* [Task goal] In full and without alteration, copy the listing.
-- Data extract follows --
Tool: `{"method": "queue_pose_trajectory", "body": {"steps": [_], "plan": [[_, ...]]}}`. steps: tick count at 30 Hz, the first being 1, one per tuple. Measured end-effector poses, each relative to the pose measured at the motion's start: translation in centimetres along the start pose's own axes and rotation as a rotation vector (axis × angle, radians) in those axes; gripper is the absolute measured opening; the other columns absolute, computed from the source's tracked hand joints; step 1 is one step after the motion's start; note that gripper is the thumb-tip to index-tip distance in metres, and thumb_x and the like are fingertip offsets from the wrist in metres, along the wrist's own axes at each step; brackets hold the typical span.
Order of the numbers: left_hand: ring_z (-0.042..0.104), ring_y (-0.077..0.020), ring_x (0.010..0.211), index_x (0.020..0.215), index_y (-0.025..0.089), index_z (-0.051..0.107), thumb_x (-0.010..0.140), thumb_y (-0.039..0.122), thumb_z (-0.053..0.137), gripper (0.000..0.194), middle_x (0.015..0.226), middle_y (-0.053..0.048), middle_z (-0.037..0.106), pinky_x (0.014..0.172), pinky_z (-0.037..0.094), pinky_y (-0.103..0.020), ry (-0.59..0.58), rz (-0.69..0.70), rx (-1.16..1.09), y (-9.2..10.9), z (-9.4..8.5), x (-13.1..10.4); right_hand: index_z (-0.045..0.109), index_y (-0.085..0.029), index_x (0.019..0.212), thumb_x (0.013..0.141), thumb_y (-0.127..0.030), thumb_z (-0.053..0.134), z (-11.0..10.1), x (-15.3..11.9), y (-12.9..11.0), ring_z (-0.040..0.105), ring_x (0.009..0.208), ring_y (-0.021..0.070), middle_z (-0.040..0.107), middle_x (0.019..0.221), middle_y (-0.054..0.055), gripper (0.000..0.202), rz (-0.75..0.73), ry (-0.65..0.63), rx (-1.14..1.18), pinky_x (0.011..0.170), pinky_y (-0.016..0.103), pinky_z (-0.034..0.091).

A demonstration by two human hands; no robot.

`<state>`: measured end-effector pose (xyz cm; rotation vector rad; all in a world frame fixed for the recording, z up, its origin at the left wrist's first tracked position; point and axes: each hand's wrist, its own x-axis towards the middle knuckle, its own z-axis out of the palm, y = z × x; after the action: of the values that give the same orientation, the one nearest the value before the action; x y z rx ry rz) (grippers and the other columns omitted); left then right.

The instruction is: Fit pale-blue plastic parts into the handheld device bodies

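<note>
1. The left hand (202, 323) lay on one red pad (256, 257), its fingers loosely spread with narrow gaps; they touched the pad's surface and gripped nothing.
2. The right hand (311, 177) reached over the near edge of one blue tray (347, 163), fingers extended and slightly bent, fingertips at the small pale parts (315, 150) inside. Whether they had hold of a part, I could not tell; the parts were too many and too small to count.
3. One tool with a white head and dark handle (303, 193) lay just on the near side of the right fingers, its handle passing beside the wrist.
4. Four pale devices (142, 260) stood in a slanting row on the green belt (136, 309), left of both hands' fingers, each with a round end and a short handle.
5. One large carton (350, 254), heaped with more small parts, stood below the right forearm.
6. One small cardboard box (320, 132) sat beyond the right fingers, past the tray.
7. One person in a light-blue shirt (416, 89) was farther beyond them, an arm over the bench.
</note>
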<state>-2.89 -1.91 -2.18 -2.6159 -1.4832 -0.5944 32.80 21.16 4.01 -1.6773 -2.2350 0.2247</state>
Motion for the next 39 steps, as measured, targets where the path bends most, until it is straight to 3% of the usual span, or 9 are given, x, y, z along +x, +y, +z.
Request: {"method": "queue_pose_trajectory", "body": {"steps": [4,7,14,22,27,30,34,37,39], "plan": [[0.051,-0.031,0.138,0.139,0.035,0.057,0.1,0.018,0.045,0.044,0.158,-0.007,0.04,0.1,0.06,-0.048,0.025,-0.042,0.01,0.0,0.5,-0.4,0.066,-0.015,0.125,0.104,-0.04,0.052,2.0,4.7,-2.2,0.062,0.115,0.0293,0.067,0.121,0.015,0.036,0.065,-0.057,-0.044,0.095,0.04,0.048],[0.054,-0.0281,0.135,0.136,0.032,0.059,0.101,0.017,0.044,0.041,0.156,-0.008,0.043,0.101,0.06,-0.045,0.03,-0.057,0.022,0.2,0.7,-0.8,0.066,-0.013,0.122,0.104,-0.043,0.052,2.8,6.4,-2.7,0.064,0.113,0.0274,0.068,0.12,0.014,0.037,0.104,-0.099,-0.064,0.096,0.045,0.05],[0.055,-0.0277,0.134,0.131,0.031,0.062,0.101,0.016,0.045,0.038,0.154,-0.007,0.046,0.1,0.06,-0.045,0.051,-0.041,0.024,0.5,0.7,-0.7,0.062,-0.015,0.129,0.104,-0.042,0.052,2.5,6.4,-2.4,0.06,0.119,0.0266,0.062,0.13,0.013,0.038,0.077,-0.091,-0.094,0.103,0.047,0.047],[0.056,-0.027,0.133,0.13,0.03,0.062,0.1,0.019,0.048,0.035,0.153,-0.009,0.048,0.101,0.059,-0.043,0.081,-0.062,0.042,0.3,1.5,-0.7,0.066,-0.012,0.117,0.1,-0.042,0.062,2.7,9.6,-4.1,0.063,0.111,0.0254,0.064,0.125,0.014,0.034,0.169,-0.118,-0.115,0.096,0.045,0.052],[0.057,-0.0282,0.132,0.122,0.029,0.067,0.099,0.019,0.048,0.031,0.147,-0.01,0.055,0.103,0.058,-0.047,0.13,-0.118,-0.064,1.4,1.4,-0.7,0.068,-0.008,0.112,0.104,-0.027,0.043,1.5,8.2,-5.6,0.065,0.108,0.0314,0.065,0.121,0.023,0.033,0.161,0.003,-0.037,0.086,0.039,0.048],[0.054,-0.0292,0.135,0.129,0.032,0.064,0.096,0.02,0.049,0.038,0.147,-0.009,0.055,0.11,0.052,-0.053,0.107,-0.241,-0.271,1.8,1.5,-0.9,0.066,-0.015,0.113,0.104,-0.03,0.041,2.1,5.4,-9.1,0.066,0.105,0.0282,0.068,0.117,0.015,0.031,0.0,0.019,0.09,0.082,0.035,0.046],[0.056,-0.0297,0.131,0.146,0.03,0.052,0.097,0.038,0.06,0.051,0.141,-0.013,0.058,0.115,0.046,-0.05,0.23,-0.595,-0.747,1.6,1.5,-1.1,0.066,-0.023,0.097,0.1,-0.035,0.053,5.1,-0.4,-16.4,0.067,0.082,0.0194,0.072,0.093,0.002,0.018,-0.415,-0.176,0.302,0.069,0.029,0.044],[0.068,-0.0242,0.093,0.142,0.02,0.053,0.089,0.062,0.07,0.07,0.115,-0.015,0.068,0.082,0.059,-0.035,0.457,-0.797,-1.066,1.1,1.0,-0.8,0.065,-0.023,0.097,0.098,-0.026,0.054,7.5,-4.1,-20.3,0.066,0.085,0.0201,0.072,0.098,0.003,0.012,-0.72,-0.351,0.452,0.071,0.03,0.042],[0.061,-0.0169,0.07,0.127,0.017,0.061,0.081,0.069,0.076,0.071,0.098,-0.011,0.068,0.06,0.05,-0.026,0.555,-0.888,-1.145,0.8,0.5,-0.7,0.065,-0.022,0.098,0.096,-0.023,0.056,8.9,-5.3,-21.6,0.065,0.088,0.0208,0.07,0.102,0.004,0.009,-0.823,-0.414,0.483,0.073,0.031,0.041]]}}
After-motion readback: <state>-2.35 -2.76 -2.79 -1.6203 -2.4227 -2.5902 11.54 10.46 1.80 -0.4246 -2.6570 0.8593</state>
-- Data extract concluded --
* [Answer to this problem]
Tool: `{"method": "queue_pose_trajectory", "body": {"steps": [_], "plan": [[_, ...]]}}`. steps: tick count at 30 Hz, the first being 1, one per tuple. Measured end-effector poses, each relative to the pose measured at the motion's start: translation in centimetres along the start pose's own axes and rotation as a rotation vector (axis × angle, radians) in those axes; gripper is the absolute measured opening; the other columns absolute, computed from the source's tracked hand joints; step 1 is one step after the motion's start; note that gripper is the thumb-tip to index-tip distance in metres, and thumb_x and the like are fingertip offsets from the wrist in metres, along the wrist's own axes at each step; brackets hold the typical span.
Order of the numbers: left_hand: ring_z (-0.042..0.104), ring_y (-0.077..0.020), ring_x (0.010..0.211), index_x (0.020..0.215), index_y (-0.025..0.089), index_z (-0.051..0.107), thumb_x (-0.010..0.140), thumb_y (-0.039..0.122), thumb_z (-0.053..0.137), gripper (0.000..0.194), middle_x (0.015..0.226), middle_y (-0.053..0.048), middle_z (-0.037..0.106), pinky_x (0.014..0.172), pinky_z (-0.037..0.094), pinky_y (-0.103..0.020), ry (-0.59..0.58), rz (-0.69..0.70), rx (-1.16..1.09), y (-9.2..10.9), z (-9.4..8.5), x (-13.1..10.4); right_hand: index_z (-0.045..0.109), index_y (-0.085..0.029), index_x (0.019..0.212), thumb_x (0.013..0.141), thumb_y (-0.127..0.030), thumb_z (-0.053..0.134), z (-11.0..10.1), x (-15.3..11.9), y (-12.9..11.0), ring_z (-0.040..0.105), ring_x (0.009..0.208), ring_y (-0.021..0.070), middle_z (-0.040..0.107), middle_x (0.019..0.221), middle_y (-0.054..0.055), gripper (0.000..0.202), rz (-0.75..0.73), ry (-0.65..0.63), rx (-1.14..1.18), pinky_x (0.011..0.170), pinky_y (-0.016..0.103), pinky_z (-0.034..0.091).

A demonstration by two human hands; no robot.

`<state>`: measured end-effector pose (xyz cm; rotation vector rad; all in a world frame fixed for the recording, z up, its origin at the left wrist's first tracked position; point and axes: each hand's wrist, its own x-axis towards the middle knuckle, its own z-axis out of the palm, y = z × x; after the action: of the values that give the same orientation, the one nearest the value before the action; x y z rx ry rz) (grippers and the other columns omitted); left then right.

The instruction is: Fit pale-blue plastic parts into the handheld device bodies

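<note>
1. The left hand (202, 323) lay on one red pad (256, 257), its fingers loosely spread with narrow gaps; they touched the pad's surface and gripped nothing.
2. The right hand (311, 177) reached over the near edge of one blue tray (347, 163), fingers extended and slightly bent, fingertips at the small pale parts (315, 150) inside. Whether they had hold of a part, I could not tell; the parts were too many and too small to count.
3. One tool with a white head and dark handle (303, 193) lay just on the near side of the right fingers, its handle passing beside the wrist.
4. Four pale devices (142, 260) stood in a slanting row on the green belt (136, 309), left of both hands' fingers, each with a round end and a short handle.
5. One large carton (350, 254), heaped with more small parts, stood below the right forearm.
6. One small cardboard box (320, 132) sat beyond the right fingers, past the tray.
7. One person in a light-blue shirt (416, 89) was farther beyond them, an arm over the bench.
</note>
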<state>-2.89 -1.91 -2.18 -2.6159 -1.4832 -0.5944 32.80 21.16 4.01 -1.6773 -2.2350 0.2247</state>
Motion for the next 39 steps, as measured, targets where the path bends most, until it is straight to 3% of the usual span, or 9 are given, x, y, z along +x, +y, +z.
Request: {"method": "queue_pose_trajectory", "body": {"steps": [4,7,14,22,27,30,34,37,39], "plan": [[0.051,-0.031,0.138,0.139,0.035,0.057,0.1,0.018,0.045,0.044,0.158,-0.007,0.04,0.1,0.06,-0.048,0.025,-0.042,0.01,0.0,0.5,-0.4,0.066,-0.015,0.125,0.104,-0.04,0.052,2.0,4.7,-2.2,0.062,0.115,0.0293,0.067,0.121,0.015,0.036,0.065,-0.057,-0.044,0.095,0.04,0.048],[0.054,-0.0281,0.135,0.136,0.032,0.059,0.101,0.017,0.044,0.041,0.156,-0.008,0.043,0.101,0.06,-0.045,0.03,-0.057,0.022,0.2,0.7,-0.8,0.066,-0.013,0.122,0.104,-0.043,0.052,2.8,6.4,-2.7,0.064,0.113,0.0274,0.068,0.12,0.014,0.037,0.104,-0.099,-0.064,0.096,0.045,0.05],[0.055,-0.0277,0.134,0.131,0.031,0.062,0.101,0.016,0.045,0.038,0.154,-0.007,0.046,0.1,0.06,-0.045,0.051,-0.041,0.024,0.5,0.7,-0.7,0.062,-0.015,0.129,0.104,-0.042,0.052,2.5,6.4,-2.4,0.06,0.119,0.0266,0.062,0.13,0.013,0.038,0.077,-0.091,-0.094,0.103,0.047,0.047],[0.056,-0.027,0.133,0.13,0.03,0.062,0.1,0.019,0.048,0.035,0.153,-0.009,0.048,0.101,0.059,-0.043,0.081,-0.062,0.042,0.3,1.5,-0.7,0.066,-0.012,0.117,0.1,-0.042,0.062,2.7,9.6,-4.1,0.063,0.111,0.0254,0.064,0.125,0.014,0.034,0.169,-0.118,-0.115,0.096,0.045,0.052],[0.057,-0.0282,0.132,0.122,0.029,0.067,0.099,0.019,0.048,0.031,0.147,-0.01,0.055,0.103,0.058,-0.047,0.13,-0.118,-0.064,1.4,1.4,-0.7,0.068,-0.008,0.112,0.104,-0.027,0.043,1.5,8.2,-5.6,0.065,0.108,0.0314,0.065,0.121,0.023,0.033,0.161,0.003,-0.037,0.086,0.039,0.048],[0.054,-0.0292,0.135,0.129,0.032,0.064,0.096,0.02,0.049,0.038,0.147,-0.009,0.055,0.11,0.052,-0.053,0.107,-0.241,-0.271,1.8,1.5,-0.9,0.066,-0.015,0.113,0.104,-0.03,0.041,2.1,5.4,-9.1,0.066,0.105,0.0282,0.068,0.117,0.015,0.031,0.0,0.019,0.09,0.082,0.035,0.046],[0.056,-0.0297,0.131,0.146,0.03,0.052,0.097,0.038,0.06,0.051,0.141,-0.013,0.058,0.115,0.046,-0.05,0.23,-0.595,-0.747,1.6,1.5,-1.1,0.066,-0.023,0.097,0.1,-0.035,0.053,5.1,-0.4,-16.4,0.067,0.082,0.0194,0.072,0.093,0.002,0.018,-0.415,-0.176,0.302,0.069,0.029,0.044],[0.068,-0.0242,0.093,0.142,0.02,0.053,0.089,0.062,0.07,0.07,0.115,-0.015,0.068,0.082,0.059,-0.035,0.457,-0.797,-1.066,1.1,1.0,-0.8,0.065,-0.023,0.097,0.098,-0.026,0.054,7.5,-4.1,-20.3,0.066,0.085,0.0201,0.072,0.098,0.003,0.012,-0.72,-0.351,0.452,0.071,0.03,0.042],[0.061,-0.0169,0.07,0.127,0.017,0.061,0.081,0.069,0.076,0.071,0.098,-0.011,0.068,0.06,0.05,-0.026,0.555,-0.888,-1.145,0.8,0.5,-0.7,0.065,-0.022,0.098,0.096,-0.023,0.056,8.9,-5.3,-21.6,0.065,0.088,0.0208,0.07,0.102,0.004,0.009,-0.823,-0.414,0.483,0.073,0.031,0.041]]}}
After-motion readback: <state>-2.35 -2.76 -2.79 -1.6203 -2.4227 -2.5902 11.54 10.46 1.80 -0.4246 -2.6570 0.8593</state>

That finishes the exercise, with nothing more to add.